MARCH 15 – As wedding and graduation season approaches, officials with the Health Department of Northwest Michigan are advising caterers and catering businesses that they must obtain their own food license, rather than simply operating in a food preparation kitchen that is licensed by another entity. Because food licenses are location-specific, some catering operations may be in violation of the law by preparing food at a remote location without the proper license. The public is also being warned about food that is prepared under these illegal circumstances, and catering customers are advised to verify caterers' licensing status.

“Proper inspection and licensing are necessary to protect public health,” said Mike Jones, Environmental Health District Supervisor for the Health Department. “Caterers committed to providing safe food simply take the necessary precautions and get licensed.” Jones added that caterers must obtain a separate license to operate a special transitory food unit or mobile food unit if they need to prepare food away from their main facility. Otherwise, all food must be prepared at the licensed kitchen and taken to the serving location in “ready-to-serve” form.

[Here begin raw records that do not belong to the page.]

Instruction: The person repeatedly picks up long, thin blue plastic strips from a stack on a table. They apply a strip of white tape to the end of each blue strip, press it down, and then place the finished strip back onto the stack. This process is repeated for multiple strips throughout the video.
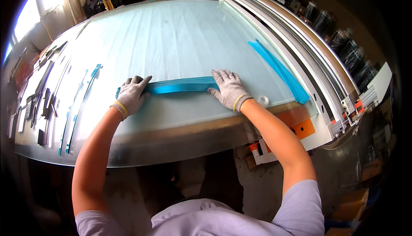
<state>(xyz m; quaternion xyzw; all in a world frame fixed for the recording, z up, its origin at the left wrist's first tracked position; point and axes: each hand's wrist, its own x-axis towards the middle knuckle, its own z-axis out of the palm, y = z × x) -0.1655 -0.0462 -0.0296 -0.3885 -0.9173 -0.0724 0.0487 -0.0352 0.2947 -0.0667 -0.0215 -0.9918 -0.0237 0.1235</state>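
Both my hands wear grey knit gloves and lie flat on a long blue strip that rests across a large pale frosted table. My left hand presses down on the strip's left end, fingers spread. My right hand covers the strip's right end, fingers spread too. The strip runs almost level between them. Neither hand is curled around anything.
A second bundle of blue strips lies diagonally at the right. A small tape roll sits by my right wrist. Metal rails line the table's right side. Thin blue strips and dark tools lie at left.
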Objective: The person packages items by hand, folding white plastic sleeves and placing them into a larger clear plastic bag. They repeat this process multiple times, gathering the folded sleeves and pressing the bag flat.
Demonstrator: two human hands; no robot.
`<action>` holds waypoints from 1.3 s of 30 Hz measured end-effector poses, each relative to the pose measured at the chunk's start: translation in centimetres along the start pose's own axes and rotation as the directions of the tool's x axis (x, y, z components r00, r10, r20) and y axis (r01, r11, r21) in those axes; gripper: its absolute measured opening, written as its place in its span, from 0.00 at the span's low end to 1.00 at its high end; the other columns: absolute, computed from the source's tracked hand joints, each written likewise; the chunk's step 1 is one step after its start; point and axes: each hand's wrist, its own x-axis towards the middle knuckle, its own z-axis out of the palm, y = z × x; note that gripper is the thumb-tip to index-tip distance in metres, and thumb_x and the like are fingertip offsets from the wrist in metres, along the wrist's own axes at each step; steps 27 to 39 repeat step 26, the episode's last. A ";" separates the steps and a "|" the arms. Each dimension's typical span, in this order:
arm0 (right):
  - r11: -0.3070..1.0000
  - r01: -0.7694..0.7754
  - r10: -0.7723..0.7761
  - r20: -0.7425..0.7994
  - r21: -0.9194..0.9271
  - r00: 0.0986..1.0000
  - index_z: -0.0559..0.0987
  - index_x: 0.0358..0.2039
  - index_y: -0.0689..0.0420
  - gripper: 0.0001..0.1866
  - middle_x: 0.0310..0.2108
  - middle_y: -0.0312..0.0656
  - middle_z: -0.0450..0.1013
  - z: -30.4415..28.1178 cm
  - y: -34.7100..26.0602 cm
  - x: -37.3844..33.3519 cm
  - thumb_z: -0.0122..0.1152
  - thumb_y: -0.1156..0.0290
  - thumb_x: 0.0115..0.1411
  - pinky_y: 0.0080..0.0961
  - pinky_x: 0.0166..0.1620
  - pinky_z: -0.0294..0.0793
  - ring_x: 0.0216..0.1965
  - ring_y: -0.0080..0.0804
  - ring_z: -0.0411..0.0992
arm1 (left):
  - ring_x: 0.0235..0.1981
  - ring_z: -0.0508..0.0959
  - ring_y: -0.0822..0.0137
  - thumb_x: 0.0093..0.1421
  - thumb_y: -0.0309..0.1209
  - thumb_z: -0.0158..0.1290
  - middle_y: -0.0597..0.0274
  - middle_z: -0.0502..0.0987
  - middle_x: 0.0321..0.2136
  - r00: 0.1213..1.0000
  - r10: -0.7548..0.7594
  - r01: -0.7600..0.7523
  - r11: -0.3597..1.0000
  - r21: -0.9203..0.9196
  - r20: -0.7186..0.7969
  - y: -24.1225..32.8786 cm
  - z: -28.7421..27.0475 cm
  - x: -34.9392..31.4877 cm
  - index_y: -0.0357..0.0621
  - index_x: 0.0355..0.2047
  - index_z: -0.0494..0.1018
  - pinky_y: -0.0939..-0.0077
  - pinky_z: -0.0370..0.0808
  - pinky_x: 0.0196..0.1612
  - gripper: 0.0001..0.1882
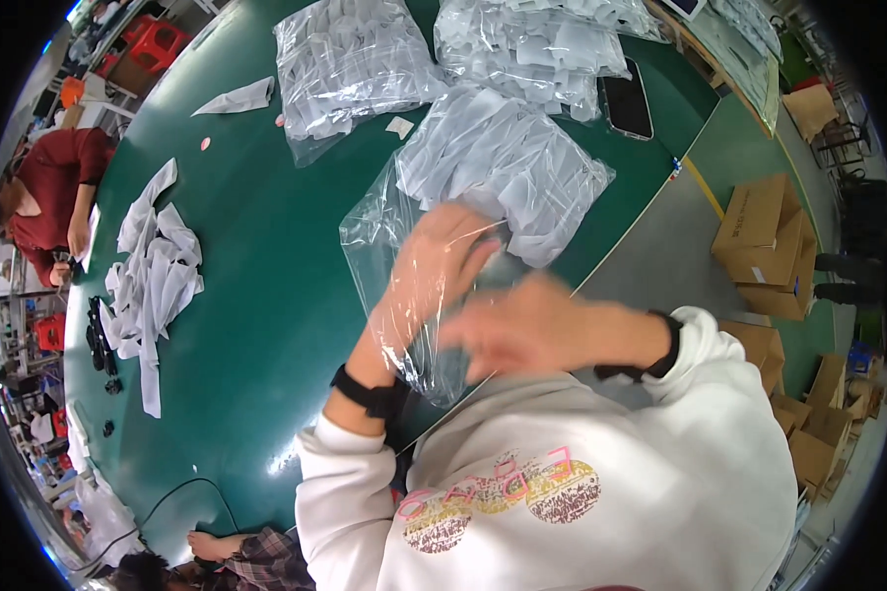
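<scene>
A clear plastic bag (370, 231) filled with pale grey cloth pieces (508, 158) lies in front of me on the green table (266, 246). Its loose mouth end points toward my body. Inside that end is my left hand (439, 261), with the film over its wrist and its fingers at the near edge of the cloth. Its thumb stands apart from the fingers, and I see nothing gripped. My right hand (527, 325) is smeared by motion beside the bag's mouth, close to my left wrist. Whether it holds the film cannot be made out.
Two more filled clear bags, one left (350, 69) and one right (532, 54), lie farther back, with a black phone (628, 101) alongside. Loose cloth strips (158, 261) are heaped at left. Cardboard boxes (767, 241) stand on the floor at right. Other people sit at the left and lower left.
</scene>
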 end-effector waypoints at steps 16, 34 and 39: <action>0.704 -0.258 -0.044 -0.403 -0.662 0.914 0.60 0.67 0.50 0.34 0.69 0.45 0.52 -9.5 10.6 8.4 0.52 0.51 0.64 0.40 0.66 0.55 0.66 0.50 0.56 | 0.40 0.75 0.51 0.54 0.28 0.57 0.52 0.77 0.37 0.972 -0.177 0.197 0.972 0.126 -0.154 -3.1 -1.2 -1.0 0.38 0.34 0.75 0.57 0.72 0.46 0.08; 0.395 -0.370 0.341 -0.240 -0.841 0.909 0.55 0.69 0.47 0.36 0.71 0.51 0.46 -8.1 11.8 9.4 0.44 0.43 0.67 0.49 0.68 0.48 0.72 0.50 0.41 | 0.41 0.78 0.52 0.52 0.29 0.56 0.54 0.78 0.36 0.983 -0.165 0.183 0.918 0.351 -0.081 -6.1 0.5 2.0 0.41 0.30 0.76 0.60 0.74 0.47 0.06; 0.395 -0.370 0.341 -0.240 -0.841 0.909 0.55 0.69 0.47 0.36 0.71 0.51 0.46 -8.1 11.8 9.4 0.44 0.43 0.67 0.49 0.68 0.48 0.72 0.50 0.41 | 0.41 0.78 0.52 0.52 0.29 0.56 0.54 0.78 0.36 0.983 -0.165 0.183 0.918 0.351 -0.081 -6.1 0.5 2.0 0.41 0.30 0.76 0.60 0.74 0.47 0.06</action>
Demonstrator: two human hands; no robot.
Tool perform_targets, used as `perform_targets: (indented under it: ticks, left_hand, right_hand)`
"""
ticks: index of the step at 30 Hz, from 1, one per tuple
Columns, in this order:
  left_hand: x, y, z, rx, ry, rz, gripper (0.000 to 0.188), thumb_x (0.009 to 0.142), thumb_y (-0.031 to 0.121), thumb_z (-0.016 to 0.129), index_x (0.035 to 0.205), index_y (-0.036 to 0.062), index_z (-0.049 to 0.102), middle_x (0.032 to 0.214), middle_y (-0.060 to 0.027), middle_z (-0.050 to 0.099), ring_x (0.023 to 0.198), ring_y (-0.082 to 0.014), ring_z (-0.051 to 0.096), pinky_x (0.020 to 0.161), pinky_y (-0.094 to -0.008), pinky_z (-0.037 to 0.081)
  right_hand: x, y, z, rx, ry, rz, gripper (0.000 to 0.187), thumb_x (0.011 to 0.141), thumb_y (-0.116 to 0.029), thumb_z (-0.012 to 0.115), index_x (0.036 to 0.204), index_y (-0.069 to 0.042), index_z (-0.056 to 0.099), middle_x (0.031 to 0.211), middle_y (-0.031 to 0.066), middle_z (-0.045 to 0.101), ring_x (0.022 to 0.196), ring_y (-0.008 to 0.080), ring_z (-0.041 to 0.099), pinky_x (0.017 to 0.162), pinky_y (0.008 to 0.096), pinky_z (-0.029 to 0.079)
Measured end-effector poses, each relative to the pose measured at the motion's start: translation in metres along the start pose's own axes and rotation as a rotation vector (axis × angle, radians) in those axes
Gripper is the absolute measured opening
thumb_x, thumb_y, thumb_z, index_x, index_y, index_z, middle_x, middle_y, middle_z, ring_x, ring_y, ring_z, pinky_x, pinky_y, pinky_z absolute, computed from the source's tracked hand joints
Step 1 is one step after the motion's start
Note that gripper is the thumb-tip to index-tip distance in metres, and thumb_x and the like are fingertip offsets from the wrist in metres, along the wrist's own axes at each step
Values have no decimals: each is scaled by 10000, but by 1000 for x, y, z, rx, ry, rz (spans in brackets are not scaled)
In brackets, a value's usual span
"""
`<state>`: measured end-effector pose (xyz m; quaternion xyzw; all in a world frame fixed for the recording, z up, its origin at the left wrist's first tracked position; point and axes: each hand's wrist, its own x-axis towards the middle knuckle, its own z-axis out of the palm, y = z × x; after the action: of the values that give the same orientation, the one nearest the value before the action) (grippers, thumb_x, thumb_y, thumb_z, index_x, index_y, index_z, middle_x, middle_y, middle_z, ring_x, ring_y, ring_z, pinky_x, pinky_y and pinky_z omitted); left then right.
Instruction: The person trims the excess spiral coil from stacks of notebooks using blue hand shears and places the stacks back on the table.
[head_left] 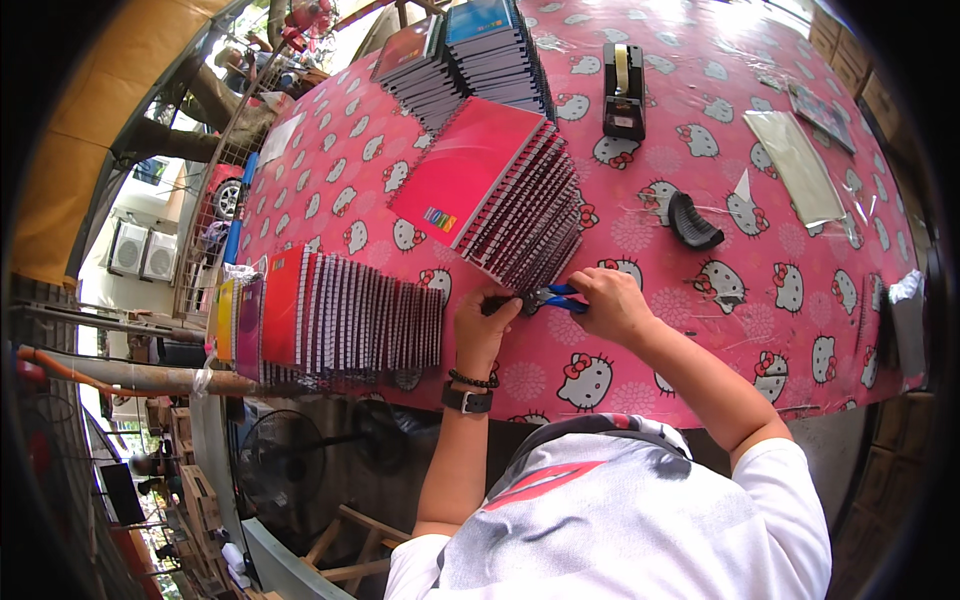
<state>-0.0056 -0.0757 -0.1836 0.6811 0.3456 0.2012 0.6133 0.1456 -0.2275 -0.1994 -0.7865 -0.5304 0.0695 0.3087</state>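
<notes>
My right hand is closed around the blue handles of small pliers. The metal jaws point left, close to the thumb of my left hand. That hand is pinched at the near corner of a tall stack of spiral notebooks with a red-pink cover on top. What its fingers grip is too small and hidden to make out. Left of it stands a row of spiral notebooks, their wire bindings showing, with red, purple and yellow covers at its left end.
Two more notebook stacks, one red-topped and one blue-topped, stand at the back. A black tape dispenser, a curved black piece and a clear plastic packet lie on the pink patterned tablecloth. A fan stands below left.
</notes>
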Motion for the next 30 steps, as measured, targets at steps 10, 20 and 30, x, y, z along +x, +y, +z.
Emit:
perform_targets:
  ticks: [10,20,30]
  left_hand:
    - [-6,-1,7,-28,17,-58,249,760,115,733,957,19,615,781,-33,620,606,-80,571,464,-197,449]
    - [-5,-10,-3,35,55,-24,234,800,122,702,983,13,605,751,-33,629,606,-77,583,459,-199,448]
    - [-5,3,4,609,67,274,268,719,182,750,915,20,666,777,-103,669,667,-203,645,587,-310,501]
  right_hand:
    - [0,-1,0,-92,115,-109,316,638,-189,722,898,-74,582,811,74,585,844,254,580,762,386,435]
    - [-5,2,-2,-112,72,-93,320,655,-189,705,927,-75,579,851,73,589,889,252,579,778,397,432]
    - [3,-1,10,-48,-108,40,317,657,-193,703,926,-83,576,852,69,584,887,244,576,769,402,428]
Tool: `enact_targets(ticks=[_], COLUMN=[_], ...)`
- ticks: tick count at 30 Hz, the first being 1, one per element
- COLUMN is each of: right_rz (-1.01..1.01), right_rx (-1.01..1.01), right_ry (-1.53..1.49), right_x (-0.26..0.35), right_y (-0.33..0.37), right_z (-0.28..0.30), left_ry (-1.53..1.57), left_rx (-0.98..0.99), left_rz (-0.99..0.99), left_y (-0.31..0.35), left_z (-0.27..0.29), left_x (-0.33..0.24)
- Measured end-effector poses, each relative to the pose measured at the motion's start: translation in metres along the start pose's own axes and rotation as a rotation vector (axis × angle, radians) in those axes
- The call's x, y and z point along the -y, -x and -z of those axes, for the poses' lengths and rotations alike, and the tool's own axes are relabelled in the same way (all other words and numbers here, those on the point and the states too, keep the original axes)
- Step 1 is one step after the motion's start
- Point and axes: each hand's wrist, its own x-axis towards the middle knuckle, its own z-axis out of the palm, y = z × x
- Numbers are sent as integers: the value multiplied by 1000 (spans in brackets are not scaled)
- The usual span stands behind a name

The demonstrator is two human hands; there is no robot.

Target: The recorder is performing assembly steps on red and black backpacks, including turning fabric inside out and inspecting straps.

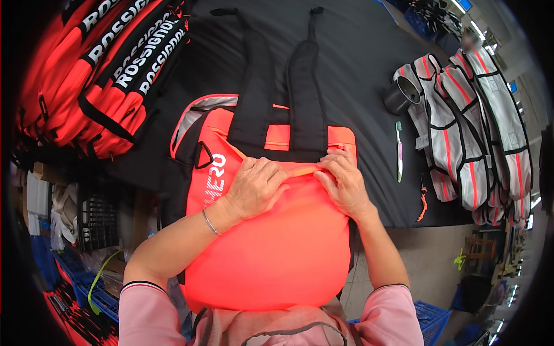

Michigan Food Law requires that each separately-managed business must have its own food license. This may mean that more than one licensed food or catering business operates from a shared kitchen. Further, the law says food preparation – cutting, slicing, mixing, washing, peeling, chopping, cooking, heating, re-heating, thawing, assembly or portioning of food items – is not allowed anywhere other than the licensed location.

In addition to keeping foods safe for the public, Jones said these laws protect individuals and facilities from being liable if something does go wrong. “If a licensed kitchen facility lets an unlicensed caterer prepare food there, then that facility is incurring substantial risk,” he cautioned.

Catering businesses in Antrim, Charlevoix, Emmet and Otsego Counties should contact the Health Department at (800) 432-4121 to obtain the correct license applications, and submit them no later than May 31. After that date, any catering business found to be operating without the proper license(s) will be subject to legal action, including orders to cease operations and removal of illegally-prepared foods.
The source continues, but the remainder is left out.